I get bored if things aren’t hard. I think it’s more interesting, spiritually, to keep moving forward. Getting married and having kids and a normal job was expected of me. I always knew I never wanted that.
I was raised Christian, but I think Christianity is embarrassing and I think it’s going in a bad direction, towards the right wing. The way it views queer people and views abortion is absolutely despicable. How dare they say what God wants, what God is? I’m spiritual. But right now, I’d describe myself as spiritually confused.
I get itchy feet. We stopped moving around and settled in Brixton when I was six. But that early experience of moving a lot has stayed with me ever since If I’m not travelling, I feel like I’m stagnating, like something is wrong or I’m plateauing. Thankfully, I joined a band. You’re never in one place for long in a band.

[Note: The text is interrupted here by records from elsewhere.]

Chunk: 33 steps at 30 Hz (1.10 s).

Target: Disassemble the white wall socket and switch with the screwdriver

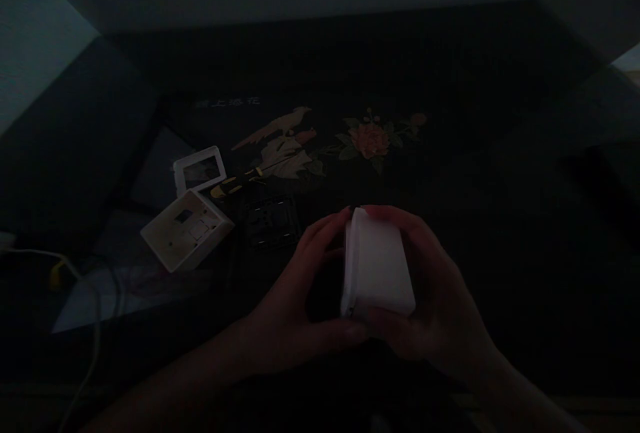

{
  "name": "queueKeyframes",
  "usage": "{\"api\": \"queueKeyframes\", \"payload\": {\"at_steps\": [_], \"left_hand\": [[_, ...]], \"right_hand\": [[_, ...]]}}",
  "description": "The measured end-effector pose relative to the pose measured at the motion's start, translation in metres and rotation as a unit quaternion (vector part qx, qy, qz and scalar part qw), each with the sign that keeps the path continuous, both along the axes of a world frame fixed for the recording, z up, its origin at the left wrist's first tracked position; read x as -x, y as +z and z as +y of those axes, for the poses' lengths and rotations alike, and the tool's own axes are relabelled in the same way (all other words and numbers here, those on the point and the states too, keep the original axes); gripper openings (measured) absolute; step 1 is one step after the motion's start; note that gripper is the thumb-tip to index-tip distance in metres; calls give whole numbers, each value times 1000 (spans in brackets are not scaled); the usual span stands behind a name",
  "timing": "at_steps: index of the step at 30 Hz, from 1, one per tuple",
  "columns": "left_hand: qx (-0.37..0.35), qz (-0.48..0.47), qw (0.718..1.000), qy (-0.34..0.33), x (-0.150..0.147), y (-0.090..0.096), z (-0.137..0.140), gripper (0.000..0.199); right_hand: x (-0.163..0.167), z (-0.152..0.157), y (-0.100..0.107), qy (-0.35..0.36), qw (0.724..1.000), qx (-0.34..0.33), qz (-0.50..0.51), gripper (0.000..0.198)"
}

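Observation:
Both hands hold a white boxy plastic piece [380,266] above the dark table, near its front edge. It looks like a wall socket or switch housing, but its front is turned out of sight. My left hand [305,306] grips its left side, with the fingertips at the top and the thumb at the bottom. Around the right side curls my right hand [430,279], its thumb along the lower edge. Left of my hands lies a black plastic mounting frame [273,221], dim against the table.
A yellow-and-black screwdriver [237,183] lies beyond the black frame. At the left are an open white box [187,229] and a white rectangular frame [201,169]. A white cable [97,326] runs down the left side. The dark table [475,186] bears a bird-and-flower picture.

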<state>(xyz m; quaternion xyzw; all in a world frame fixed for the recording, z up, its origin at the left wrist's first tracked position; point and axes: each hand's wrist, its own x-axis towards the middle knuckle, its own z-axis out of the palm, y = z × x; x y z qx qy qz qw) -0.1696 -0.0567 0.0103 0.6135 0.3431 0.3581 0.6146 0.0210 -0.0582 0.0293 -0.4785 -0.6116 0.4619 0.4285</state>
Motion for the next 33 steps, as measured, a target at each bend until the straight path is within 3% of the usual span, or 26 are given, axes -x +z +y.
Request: {"api": "queueKeyframes", "payload": {"at_steps": [3,7,10,14,17,27,33], "left_hand": [[20,-28,999,-3,1,6,0,76],[-2,5,1000,-4,5,11,3,63],[-83,69,994,2,8,14,5,66],[-220,149,964,18,9,19,3,73],[-269,170,948,27,7,22,1,75],[-277,161,947,-20,9,18,0,81],[-299,161,941,-8,8,12,-5,82]], "right_hand": [[1,0,2,0,998,-41,-48,63],[1,-1,2,1,994,-70,-86,64],[0,-1,3,-4,992,-77,-98,58],[1,-1,5,-23,986,-100,-129,52],[4,-2,5,-34,981,-112,-152,54],[12,-6,5,-30,974,-135,-177,49],[13,-8,4,-28,973,-133,-184,53]]}}
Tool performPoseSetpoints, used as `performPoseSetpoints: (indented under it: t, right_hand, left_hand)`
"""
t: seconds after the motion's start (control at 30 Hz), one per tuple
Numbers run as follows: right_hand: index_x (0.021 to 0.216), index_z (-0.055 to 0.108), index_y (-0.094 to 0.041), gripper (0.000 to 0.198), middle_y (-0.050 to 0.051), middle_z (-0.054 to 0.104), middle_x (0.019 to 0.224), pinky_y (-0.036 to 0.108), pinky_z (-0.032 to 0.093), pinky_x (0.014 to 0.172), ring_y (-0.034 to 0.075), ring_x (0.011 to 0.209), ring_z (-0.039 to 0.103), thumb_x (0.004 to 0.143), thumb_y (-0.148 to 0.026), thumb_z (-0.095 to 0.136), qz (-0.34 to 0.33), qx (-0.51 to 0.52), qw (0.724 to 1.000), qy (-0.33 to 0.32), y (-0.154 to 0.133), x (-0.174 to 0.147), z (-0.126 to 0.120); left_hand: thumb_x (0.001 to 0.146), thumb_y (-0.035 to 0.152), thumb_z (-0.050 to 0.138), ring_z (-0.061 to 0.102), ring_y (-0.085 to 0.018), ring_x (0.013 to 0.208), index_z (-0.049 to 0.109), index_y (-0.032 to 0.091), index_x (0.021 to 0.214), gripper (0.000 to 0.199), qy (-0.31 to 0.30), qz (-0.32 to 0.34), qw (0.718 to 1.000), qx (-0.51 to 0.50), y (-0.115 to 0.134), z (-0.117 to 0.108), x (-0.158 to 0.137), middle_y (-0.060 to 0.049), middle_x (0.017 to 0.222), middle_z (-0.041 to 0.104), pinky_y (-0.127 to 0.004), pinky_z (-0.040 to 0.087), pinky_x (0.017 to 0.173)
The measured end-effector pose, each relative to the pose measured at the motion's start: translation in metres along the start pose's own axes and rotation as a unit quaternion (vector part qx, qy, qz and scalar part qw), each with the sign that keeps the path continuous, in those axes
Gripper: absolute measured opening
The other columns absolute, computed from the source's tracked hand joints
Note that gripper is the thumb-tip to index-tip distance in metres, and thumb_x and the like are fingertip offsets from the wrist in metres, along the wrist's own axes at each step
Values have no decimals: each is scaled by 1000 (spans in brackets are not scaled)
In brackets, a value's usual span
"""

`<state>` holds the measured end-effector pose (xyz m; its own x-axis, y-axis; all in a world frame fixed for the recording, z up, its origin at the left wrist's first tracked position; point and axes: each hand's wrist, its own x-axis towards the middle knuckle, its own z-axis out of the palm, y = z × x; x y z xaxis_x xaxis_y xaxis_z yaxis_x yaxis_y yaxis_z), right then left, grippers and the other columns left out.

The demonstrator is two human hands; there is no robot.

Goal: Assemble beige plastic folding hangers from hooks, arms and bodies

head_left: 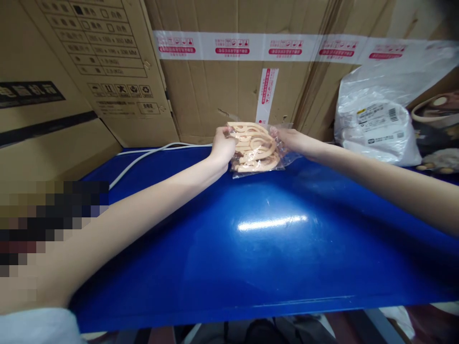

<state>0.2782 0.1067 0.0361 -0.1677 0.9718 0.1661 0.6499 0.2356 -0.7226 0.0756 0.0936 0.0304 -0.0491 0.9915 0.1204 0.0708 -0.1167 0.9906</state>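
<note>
Between my two hands is a clear plastic bag [255,148] of pale, curved, wood-coloured pieces, at the back of the blue table [215,248]. My left hand [223,147] is closed on the bag's left side, fingers curled over its edge. On the right side, my right hand [289,141] pinches the plastic; its fingertips are partly hidden by the shiny film. The pieces lie stacked in the bag, and their exact kind cannot be made out.
Large cardboard boxes [208,81] with printed tape stand behind the table and at the left. A white cable [143,155] runs along the back left. At the right sits a white plastic parcel [376,126] with labels, beside a dark bag [439,114].
</note>
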Motion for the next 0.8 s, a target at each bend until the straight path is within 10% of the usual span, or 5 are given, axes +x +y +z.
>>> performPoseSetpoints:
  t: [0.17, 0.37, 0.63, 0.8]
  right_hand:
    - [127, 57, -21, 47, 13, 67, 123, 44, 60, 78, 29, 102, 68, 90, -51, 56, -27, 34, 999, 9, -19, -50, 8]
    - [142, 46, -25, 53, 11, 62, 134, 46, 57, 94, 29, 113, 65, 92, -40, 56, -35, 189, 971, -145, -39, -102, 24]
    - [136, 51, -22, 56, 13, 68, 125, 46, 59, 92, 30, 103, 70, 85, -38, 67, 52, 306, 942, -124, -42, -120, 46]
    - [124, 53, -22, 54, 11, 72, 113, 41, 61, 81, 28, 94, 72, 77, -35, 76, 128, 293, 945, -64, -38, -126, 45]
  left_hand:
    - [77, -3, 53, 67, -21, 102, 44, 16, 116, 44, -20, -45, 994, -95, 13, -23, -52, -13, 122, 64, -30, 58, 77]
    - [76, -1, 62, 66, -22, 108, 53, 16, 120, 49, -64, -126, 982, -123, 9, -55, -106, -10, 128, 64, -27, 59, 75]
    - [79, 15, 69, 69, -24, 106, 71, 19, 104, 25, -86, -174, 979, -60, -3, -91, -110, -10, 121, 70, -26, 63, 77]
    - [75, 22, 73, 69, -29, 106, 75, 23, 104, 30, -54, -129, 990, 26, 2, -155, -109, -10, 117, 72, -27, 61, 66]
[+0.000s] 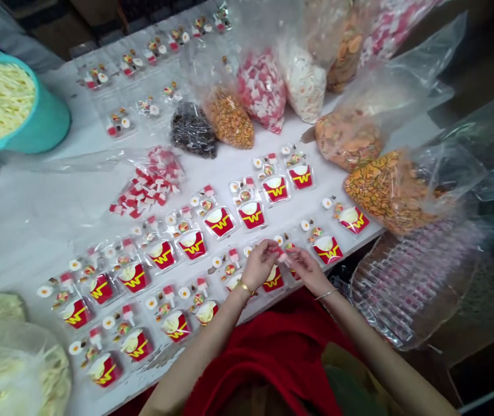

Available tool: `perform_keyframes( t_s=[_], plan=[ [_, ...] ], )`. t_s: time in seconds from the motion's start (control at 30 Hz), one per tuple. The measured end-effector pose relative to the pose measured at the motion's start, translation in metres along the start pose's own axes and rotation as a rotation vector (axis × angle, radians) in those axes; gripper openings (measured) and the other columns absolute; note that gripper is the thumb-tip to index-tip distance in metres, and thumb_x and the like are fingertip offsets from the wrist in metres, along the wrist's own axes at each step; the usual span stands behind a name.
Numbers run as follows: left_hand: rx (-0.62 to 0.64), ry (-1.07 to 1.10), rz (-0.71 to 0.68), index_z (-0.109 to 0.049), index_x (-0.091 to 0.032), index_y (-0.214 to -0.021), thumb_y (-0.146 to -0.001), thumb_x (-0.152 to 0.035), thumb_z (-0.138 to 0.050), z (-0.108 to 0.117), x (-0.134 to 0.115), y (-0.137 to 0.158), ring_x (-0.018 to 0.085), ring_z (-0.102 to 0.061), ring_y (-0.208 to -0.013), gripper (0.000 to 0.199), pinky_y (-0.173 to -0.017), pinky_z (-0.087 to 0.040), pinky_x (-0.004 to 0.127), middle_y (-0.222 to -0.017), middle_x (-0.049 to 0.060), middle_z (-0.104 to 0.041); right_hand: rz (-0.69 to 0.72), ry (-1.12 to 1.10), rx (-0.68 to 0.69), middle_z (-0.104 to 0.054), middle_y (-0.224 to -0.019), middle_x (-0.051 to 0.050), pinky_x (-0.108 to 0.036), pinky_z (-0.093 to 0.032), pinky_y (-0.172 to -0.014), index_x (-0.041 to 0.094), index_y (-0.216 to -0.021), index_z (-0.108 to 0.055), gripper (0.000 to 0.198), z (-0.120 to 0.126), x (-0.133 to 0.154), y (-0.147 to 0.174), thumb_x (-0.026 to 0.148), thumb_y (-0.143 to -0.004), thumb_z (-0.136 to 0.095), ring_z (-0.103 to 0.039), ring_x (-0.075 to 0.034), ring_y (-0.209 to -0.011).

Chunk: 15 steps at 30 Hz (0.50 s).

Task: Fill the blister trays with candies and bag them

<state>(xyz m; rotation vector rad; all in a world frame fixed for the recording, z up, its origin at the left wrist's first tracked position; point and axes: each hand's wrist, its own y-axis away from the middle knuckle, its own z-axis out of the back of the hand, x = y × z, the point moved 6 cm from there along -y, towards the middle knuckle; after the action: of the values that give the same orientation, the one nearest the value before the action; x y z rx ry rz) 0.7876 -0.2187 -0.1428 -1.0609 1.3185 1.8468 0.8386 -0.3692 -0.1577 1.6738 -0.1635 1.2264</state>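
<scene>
My left hand (260,267) and my right hand (309,270) meet over the front row of small clear packs. Their fingers pinch a small red-and-white popsicle-shaped piece (282,256) between them; its exact outline is partly hidden by the fingertips. Just under the hands lies a pack with a red carton marked with a yellow W (273,278), partly covered by them. Similar packs, such as the one with a red carton (328,249) to the right, carry egg-shaped pieces (305,225) and red-and-white pieces around them.
A heap of red-and-white pieces (147,188) spills from a clear bag on the white table (56,190). Bags of dark pieces (193,130) and orange pieces (229,118) stand behind. A turquoise tub (49,118) sits at left, a plastic-wrapped stack (403,283) at right.
</scene>
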Motion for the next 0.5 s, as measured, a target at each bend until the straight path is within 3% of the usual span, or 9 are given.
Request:
perform_keyframes(
  t_s=[0.1,0.27,0.43,0.5],
  plan=[
    [-0.053,-0.353,-0.08,-0.059,-0.022,-0.1,-0.085,-0.025,-0.053,-0.028,-0.021,-0.034,0.019,-0.056,-0.092,0.016,-0.09,-0.037,0.038,-0.094,0.003,-0.066,-0.061,-0.03,-0.163,-0.06,-0.087,-0.003,-0.027,-0.045,-0.063,0.021,-0.101,-0.055,0.051,0.047,-0.019,0.008,0.06,-0.069,-0.064,-0.057,-0.017,-0.077],
    [-0.042,-0.744,-0.079,-0.059,-0.021,-0.095,-0.086,-0.023,-0.051,-0.059,-0.028,-0.066,0.024,-0.051,-0.098,0.013,-0.087,-0.033,0.043,-0.094,0.007,-0.064,-0.158,-0.039,-0.114,-0.064,-0.082,-0.005,-0.024,-0.041,-0.049,0.018,-0.096,-0.06,0.049,0.071,-0.033,0.023,0.059,-0.069,-0.065,-0.059,-0.018,-0.068],
    [-0.048,-0.841,-0.112,-0.061,-0.02,-0.097,-0.087,-0.022,-0.048,-0.084,-0.016,-0.058,0.027,-0.047,-0.103,0.016,-0.08,-0.037,0.044,-0.109,0.013,-0.056,-0.298,-0.021,-0.089,-0.066,-0.104,-0.008,-0.027,-0.051,-0.058,0.02,-0.104,-0.061,0.053,0.082,-0.055,0.039,0.054,-0.064,-0.07,-0.063,-0.025,-0.089],
    [-0.115,-0.784,-0.129,-0.06,-0.022,-0.103,-0.084,-0.028,-0.055,-0.077,-0.012,-0.054,0.028,-0.046,-0.104,0.021,-0.081,-0.038,0.046,-0.113,0.013,-0.054,-0.326,-0.003,-0.084,-0.065,-0.109,-0.009,-0.029,-0.053,-0.059,0.02,-0.107,-0.061,0.058,0.086,-0.068,0.036,0.055,-0.061,-0.071,-0.064,-0.028,-0.092]
  ],
)
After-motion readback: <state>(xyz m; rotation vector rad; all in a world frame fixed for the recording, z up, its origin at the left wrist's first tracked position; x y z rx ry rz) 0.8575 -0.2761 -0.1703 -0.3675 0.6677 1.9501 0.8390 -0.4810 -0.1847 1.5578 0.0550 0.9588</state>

I always knew I could sing. I think a lot of singers suffer from impostor syndrome, even very successful ones – they often don’t know what the fucking fuss is about. But I knew I could sing before I’d sung a note. I just always remember thinking I was a singer, and a different kind of singer, because how I talk is different. I don’t mean to sound arrogant. I think everyone can sing. They just can’t sing as well as I do!
Talent is only half the battle. You can be talented and achieve nothing. It’s the work you put in that reaps the rewards. The world is filled with very talented people who didn’t put the work in and didn’t get their dues.
I’m proud of my OBE. It did cross my mind what people would think about me accepting it, but I didn’t care really. It didn’t come from the royal family. Nobody in that family has listened to Little Baby Swastikkka. It was an award that came from a committee of people who recognised what I’d contributed to my country.
Some people think a Black person shouldn’t accept an award like that. Why? Very few white people have turned it down, because they see it as their right. This is my country. It’s my right, too.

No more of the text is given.